Der Tag wurde nicht einfach, ich hatte große Sehnsucht nach meiner Familie, mit der ich mich an meinen Geburtstagen oft zum Essen getroffen hatte. Ich war unendlich traurig, fühlte mich allein, ja, einsam. Arthur und ich hatten so einen Spruch, in den ich alle Wünsche und Sehnsüchte einpackte: Wenn ich mal 50 bin, werden wir dies oder jenes machen, zum Beispiel würde ich dann eine Steinabdeckung für die Küche bekommen, und, und, und. Wir hatten es scherzhaft ausgesprochen, doch ich spürte eine Energie, eine unbewusst aufgebaute Erwartung und diese stellte sich nun auf und verspottete mich: «Das hast du nun davon! Hat sich dein Schritt gelohnt? Wem hat er geholfen? Wem hat er genützt? Hast du etwas für Jesus getan? Gar nichts hast du getan? Nichts kannst du tun und nichts wird sich erfüllen, gar nichts! Du hast all deine Wünsche geopfert, wem hat es was gebracht, wem?» Unbarmherzig tischte die Stimme in mir auf, als hätte sie nur darauf gewartet. Es war schwer zu ertragen. Es war, als würde alles aufgefahren, um mich ins Selbstmitleid zu ziehen. Ich saß vor dem Gartenhaus, die Tränen liefen über mein Gesicht und ich konnte mich nicht dagegen wehren.

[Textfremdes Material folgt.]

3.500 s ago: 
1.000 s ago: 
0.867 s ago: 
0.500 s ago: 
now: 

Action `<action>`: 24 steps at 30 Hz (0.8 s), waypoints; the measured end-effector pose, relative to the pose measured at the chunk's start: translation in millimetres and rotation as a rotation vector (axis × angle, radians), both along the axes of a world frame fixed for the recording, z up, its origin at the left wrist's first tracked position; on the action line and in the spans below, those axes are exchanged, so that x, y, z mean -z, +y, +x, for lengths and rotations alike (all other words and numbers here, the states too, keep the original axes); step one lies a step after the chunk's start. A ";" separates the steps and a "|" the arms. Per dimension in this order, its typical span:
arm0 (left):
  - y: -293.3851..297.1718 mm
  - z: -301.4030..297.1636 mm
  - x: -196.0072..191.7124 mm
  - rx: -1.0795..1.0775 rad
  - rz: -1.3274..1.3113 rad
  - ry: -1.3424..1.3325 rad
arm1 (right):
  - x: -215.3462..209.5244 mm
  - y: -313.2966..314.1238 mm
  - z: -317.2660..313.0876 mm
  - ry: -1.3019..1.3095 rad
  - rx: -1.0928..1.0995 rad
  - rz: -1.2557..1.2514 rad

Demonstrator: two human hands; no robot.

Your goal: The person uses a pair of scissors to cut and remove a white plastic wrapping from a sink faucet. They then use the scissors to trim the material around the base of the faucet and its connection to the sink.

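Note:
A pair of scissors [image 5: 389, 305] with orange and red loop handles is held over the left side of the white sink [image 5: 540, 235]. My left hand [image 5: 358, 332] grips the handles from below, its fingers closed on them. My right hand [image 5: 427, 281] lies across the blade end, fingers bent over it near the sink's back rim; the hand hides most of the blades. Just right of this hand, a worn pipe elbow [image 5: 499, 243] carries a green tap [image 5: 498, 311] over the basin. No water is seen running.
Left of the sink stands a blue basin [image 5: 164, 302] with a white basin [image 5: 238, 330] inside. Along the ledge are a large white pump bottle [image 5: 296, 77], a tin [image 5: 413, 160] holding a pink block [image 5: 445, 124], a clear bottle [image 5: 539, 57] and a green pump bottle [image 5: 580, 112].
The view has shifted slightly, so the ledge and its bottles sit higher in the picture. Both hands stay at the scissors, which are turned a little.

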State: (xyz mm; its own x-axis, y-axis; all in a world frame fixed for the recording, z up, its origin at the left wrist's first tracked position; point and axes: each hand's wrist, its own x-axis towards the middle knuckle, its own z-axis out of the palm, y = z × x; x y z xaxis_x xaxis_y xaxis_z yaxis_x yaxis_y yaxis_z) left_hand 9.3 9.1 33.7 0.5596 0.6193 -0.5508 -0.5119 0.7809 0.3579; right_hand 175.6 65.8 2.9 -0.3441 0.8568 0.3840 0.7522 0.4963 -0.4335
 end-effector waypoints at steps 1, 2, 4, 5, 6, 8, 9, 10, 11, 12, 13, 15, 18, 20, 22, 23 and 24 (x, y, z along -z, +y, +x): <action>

Als ich am Abend in mein Zimmer trat, lagen drei Fax-Schreiben im Gerät: Eines war von Arthur, meinem Mann, in dem ich die Sehnsucht und Liebe zwischen den guten Wünschen las. Das zweite war von Nicole, die meine Gefühle der Trennung aufnahm und mir Nähe gab und mir zur Ermutigung wurde. Das dritte war von Patrick, meinem Sohn, der mir in einer neuen Art begegnete, der mir mit seinen Worten Kraft gab, mir wünschte, dem eigenen Weg, dem Inneren treu zu bleiben, um dem Äußeren standhalten zu können.
Im Weinen entlud sich der angestaute Schmerz und ich erlebte, was ich mir so sehr gewünscht hatte: Fern und doch ganz nah zu sein! Ich richtete meinen Dank zum Himmel. Im Dank sah ich die drei Schwäne vom Morgen, wie diese in mein Bild schwammen und ich verband dieses Bild in der Symbolsprache, in der meine Familie mich grüßte und mir zeigte, wie stark verbunden wir einander waren und wie verbunden wir auch in der Trennung blieben.